> [WHAT YOU ARE ASKED TO DO] The line containing "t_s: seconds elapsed" marks the end: write out exactly every line from the first line of the data below through that line, and only those.
======== GIVEN DATA
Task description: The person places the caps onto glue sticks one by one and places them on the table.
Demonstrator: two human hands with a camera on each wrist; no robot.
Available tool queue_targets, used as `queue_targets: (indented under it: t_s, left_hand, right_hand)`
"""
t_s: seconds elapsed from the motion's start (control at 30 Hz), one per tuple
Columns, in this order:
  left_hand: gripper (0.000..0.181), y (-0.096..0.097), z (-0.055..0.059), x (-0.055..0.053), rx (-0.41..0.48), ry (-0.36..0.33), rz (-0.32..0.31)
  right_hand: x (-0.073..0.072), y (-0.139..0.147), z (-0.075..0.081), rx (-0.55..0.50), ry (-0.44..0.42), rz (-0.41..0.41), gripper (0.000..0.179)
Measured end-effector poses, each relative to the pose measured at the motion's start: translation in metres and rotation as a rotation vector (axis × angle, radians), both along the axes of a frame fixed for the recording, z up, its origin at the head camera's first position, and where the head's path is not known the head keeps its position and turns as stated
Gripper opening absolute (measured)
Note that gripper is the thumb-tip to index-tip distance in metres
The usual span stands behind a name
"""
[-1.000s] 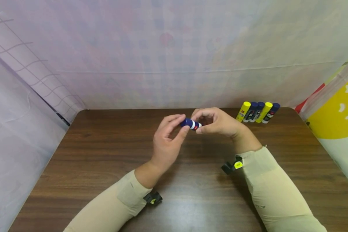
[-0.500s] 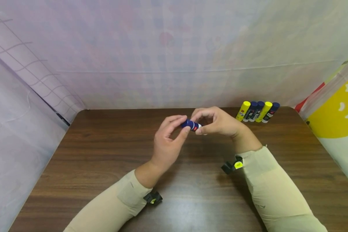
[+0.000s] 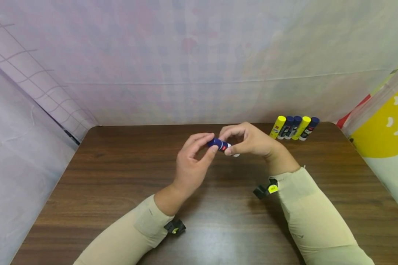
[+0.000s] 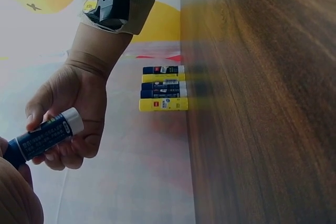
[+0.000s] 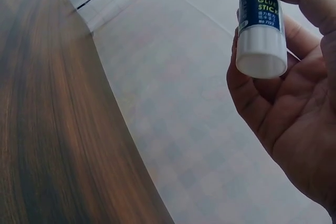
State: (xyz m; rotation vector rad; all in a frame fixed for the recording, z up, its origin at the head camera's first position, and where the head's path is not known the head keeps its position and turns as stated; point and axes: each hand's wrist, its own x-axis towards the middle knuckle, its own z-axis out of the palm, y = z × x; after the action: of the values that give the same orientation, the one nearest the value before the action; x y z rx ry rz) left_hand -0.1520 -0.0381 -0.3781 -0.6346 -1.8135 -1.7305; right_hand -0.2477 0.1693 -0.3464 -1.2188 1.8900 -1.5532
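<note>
A dark blue glue stick (image 3: 223, 145) with a white base is held between both hands above the table. My left hand (image 3: 192, 158) pinches its blue cap end between thumb and fingers. On the labelled body, the thumb and fingers of my right hand (image 3: 253, 141) grip near the white base. In the right wrist view the white base (image 5: 261, 53) points toward the camera, below the printed label. The left wrist view shows the glue stick (image 4: 44, 137) tilted, its cap end partly covered by the left hand's fingers. Only a thin pale line shows between cap and body.
Several glue sticks stand upright in a row at the back right of the wooden table (image 3: 119, 184), among them a yellow one (image 3: 278, 127) and a blue-capped one (image 3: 309, 129). A pale curtain (image 3: 185, 73) hangs behind the table's back edge.
The white band between the cap and the body has narrowed to a thin line. More of the white base shows past the right thumb. Both hands have stayed nearly in place.
</note>
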Motion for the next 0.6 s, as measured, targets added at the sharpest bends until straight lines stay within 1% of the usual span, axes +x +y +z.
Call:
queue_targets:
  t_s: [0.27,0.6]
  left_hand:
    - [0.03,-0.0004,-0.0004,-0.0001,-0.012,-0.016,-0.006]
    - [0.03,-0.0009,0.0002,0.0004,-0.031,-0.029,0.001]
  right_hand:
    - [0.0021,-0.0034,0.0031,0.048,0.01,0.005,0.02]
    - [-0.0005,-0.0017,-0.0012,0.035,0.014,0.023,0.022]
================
> [RESULT OF THE TASK]
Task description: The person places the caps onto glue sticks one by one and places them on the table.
Demonstrator: two human hands with a camera on each wrist; no robot.
Available tool queue_targets, used as `queue_targets: (indented under it: t_s, left_hand, right_hand)`
"""
t_s: seconds elapsed from the motion's start (control at 30 Hz), one per tuple

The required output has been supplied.